Reprinted with the kind permission of Celeste Cooper
September is chronic pain awareness month and a perfect time to recognize that when it comes to chronic pain, women are treated differently than men.
There is a centuries old bias against women. Societal beliefs and recriminations have blamed women for their pain, calling us “hysterical.” Today—not much has changed. Our pain remains misunderstood, mistreated, undertreated, and sometimes untreated altogether — simply because we are women. The gender gap between men and women is more like a chasm.
If you are interested in learning more about what I have to say, please read Women, Pain, Bias, and Discrimination.
Women’s Experience with Chronic Pain
The answer is yes.
A review of over 450 epidemiologic studies clearly demonstrates women are at a significantly greater risk for developing chronic pain. As females, we have a cornucopia of possible chronic pain generators, some dominant in women and others are specific to our gender. Disorders and diseases that cause pain range from pelvic pain, irritable bowel syndrome, arthritis, to menstruation, female related surgeries, child bearing, etc. Hormonal differences and genetics also influence our pain. We tend to be more sensitive to pain—not the same as tolerance—and the character of our pain can be different because of the source, such as childbirth. And, the words we use to describe our pain also play a role in the way our pain is judged.
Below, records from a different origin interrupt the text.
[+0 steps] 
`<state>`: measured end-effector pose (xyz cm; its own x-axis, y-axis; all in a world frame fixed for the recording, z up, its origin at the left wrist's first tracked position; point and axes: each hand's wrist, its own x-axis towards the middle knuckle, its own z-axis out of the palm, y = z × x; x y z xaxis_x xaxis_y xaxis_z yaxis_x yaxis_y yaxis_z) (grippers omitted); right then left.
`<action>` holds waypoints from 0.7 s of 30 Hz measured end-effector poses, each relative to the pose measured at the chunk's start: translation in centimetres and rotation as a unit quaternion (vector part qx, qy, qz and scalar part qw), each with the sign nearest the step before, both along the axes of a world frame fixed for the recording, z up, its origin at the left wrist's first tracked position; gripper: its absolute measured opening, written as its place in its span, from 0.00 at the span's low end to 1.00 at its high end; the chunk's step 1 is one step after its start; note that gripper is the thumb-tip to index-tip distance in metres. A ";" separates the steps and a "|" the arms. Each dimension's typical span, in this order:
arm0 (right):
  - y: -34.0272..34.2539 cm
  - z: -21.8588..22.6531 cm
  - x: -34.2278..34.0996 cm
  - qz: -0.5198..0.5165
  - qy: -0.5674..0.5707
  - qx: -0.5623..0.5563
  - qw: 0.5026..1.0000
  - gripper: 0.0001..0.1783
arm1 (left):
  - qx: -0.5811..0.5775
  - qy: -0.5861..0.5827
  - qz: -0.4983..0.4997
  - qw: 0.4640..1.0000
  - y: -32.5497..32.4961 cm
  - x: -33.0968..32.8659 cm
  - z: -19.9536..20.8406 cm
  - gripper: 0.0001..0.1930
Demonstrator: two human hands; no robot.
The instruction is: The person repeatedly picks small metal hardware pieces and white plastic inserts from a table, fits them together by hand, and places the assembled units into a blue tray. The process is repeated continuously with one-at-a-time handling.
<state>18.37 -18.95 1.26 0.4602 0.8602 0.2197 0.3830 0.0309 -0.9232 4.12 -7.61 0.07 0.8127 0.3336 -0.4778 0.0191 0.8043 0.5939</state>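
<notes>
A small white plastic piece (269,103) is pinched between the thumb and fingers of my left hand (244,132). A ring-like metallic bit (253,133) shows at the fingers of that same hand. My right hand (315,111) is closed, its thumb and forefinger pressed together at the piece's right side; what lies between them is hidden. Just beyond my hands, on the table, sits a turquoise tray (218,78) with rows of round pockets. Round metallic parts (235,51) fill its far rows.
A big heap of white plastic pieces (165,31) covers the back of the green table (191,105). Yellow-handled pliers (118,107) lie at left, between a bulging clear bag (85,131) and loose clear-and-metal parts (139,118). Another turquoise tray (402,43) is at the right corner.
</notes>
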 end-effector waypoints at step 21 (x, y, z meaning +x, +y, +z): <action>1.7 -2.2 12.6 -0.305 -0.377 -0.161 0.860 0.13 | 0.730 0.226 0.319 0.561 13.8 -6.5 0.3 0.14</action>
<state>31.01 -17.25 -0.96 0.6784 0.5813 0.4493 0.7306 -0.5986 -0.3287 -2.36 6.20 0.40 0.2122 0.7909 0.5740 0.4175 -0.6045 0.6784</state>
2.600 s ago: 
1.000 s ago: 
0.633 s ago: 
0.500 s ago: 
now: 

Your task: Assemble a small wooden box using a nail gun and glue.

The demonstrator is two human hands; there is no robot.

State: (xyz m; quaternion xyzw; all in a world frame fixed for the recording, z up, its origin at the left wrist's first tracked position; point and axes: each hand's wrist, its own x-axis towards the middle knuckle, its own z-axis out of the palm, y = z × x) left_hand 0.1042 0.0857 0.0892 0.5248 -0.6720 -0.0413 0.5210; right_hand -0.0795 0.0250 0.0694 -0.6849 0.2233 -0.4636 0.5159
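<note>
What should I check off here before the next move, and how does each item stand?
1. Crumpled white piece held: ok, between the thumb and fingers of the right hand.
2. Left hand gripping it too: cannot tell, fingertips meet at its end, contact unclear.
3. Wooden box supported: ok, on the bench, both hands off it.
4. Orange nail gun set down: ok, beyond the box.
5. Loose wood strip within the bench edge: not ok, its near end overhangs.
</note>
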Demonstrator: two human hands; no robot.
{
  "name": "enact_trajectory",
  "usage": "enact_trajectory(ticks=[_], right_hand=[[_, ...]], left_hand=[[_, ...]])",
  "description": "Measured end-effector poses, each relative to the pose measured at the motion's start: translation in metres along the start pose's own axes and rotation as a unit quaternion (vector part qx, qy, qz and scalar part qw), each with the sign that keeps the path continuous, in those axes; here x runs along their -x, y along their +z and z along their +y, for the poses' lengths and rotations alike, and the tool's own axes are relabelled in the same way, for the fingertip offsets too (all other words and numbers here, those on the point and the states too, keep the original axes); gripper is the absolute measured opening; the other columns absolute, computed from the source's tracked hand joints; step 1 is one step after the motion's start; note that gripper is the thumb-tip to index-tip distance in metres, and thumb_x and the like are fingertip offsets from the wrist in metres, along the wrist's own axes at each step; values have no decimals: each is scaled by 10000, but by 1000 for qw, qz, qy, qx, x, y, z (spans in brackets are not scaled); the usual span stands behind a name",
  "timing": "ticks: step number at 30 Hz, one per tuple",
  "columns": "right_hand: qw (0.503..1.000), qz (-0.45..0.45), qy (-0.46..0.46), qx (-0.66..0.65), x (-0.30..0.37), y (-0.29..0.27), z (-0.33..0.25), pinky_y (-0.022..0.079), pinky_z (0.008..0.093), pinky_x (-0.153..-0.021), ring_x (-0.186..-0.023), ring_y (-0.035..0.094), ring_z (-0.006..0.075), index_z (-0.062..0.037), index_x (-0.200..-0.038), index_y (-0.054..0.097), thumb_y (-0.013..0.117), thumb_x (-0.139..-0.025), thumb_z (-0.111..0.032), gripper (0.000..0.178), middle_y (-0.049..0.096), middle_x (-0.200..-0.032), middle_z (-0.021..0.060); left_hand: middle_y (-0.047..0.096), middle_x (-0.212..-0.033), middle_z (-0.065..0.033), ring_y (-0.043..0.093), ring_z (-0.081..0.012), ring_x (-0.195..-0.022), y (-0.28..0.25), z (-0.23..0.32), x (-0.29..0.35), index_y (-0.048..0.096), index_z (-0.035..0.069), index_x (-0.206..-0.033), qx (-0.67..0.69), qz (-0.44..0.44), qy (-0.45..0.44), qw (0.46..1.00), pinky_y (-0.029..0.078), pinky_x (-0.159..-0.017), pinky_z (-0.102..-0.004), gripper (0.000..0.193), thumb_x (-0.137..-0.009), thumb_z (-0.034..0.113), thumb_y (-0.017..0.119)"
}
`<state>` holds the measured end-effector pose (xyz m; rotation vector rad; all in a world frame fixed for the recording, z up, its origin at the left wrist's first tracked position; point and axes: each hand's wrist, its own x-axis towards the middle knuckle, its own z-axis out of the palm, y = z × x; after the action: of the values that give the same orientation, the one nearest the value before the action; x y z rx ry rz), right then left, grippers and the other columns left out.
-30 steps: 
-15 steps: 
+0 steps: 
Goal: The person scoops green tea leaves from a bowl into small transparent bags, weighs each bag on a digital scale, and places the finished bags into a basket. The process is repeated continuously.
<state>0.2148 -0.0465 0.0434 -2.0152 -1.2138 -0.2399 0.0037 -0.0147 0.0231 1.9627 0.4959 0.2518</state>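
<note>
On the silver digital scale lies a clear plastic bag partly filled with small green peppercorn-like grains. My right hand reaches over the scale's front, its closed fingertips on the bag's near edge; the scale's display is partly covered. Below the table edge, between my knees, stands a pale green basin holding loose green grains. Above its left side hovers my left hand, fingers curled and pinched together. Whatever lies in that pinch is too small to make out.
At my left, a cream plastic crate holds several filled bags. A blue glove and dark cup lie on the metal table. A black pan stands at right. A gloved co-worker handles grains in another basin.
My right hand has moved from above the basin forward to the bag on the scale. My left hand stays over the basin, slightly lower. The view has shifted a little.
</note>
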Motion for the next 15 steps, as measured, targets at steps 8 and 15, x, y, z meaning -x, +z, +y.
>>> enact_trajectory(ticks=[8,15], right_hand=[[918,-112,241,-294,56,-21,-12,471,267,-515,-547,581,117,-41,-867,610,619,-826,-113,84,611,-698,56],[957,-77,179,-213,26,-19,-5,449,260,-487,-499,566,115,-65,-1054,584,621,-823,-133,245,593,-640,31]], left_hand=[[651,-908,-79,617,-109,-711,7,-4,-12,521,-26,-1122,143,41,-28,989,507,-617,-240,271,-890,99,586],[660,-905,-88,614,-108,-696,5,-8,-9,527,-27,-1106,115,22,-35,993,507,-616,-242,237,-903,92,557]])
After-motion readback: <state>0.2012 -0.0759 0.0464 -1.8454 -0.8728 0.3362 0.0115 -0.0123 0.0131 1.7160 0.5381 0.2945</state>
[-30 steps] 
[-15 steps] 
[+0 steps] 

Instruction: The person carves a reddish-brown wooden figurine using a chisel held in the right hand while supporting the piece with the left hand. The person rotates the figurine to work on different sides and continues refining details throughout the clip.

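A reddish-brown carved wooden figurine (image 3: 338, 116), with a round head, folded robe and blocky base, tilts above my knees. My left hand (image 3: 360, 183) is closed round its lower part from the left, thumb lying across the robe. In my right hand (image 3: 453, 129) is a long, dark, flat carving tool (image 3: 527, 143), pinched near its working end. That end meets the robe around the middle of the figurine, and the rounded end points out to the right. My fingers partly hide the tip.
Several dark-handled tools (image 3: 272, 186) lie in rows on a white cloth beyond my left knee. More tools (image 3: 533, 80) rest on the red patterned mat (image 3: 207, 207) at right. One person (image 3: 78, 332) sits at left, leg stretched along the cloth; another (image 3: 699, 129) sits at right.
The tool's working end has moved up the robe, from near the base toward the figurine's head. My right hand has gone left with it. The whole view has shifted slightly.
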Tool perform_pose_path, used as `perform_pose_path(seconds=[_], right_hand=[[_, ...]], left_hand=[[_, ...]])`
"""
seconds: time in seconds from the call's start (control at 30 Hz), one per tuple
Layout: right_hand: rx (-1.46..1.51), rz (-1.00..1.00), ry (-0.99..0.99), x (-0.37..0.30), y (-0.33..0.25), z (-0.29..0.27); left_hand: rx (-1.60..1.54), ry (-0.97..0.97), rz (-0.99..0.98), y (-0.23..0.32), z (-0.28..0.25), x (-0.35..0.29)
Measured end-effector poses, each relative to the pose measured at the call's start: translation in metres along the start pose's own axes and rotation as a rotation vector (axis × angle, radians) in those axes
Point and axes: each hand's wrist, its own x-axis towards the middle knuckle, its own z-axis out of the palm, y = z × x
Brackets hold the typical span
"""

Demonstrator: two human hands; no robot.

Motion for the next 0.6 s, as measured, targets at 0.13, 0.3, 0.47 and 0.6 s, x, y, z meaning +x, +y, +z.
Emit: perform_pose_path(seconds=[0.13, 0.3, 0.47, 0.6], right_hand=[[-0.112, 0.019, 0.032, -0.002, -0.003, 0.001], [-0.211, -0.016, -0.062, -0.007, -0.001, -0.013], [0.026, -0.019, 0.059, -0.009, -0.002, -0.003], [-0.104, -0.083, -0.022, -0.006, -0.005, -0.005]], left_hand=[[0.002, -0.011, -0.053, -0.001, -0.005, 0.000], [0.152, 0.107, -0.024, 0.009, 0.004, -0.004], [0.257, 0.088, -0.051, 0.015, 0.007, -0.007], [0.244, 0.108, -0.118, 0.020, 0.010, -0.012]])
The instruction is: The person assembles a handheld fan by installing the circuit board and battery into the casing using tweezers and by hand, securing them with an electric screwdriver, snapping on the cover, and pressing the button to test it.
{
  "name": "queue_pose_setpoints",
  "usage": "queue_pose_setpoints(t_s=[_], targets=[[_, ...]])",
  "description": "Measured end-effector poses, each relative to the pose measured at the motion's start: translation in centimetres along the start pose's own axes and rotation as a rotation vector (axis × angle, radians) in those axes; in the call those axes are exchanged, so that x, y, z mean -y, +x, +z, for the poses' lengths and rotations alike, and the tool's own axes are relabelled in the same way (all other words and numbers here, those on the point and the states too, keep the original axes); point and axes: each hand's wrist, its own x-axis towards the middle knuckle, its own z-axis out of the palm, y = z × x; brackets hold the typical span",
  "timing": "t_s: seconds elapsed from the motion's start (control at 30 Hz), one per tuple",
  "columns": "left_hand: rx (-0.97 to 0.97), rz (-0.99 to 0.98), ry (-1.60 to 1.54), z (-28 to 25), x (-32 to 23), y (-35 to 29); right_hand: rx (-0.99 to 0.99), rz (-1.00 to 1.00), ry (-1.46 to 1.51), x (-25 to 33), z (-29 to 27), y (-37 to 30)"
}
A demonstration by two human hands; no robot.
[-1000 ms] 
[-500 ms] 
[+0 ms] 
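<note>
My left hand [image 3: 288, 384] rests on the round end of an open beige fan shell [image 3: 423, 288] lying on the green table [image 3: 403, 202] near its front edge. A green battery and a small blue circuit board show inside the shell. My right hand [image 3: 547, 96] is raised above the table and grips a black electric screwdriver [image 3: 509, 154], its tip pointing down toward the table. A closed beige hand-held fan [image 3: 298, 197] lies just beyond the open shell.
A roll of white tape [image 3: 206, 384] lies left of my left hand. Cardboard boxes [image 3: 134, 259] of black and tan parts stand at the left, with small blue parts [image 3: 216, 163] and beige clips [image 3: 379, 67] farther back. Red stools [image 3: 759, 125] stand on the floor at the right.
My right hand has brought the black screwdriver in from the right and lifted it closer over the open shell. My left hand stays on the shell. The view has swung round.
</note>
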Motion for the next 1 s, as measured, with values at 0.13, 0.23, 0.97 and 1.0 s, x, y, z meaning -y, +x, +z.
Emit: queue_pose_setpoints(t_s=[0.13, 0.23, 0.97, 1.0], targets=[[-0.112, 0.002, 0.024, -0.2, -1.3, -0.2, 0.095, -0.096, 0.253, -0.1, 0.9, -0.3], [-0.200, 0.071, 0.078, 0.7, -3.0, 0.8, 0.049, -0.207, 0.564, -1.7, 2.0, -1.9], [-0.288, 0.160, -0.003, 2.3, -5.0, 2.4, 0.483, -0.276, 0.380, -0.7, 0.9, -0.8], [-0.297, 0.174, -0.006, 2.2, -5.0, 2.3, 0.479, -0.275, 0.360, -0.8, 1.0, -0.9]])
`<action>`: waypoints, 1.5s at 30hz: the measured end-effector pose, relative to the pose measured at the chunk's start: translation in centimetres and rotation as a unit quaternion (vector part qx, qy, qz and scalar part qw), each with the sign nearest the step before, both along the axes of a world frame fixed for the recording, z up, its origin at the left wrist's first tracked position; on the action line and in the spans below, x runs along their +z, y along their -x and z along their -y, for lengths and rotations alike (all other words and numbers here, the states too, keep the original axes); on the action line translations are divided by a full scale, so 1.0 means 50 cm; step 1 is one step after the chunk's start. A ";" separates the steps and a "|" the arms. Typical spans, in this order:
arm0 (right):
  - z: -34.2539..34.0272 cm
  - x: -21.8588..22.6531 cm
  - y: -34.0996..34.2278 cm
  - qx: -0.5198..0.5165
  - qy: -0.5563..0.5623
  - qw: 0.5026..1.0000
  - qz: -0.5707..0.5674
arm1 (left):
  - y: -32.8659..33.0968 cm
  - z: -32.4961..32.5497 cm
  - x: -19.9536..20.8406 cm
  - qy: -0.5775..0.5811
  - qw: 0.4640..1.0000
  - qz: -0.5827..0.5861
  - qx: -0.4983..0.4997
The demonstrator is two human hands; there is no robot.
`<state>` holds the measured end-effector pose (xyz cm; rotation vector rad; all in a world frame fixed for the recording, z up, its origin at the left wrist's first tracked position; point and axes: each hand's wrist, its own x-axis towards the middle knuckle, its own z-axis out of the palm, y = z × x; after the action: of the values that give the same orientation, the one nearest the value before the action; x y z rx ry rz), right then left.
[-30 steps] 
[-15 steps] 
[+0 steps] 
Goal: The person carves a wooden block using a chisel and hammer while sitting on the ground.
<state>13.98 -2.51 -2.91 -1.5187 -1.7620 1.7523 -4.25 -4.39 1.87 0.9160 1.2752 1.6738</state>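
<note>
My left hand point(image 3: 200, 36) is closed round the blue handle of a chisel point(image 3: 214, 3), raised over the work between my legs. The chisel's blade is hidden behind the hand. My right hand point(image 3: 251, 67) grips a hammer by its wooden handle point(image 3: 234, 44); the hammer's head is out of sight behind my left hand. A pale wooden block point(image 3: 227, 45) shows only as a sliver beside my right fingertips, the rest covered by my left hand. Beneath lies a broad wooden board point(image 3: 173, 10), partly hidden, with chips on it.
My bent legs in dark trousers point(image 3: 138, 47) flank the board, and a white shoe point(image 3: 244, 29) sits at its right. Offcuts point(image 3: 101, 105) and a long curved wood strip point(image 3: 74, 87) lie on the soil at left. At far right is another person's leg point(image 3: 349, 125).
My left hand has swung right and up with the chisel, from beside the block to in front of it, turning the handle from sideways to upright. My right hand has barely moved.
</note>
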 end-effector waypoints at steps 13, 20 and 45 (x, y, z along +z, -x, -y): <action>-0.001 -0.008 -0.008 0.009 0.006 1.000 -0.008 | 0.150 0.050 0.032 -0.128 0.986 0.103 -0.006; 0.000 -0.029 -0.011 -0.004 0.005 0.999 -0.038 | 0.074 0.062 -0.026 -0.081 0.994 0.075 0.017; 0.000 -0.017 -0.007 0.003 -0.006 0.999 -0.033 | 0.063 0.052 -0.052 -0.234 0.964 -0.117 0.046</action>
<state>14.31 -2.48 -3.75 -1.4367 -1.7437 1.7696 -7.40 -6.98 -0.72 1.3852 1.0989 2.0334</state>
There’s no doubt our pain experience and the way we relate to it are different from our male counterparts.
In my blog, The Painful Truth: A Book, a Documentary, a Meeting with Lynn Webster, MD (pain specialist, author, and producer), I wrote about something Dr. Webster said at a PAINS symposium. It resonated with me, and I will likely never forget it. He said he always asked his patients, “What do you want [from pain care]?” The answer was always the same, “Doc, I just want my life back.” He heard this same response repeatedly. Dr. Webster witnessed a primal release of emotions from his patients when he replied…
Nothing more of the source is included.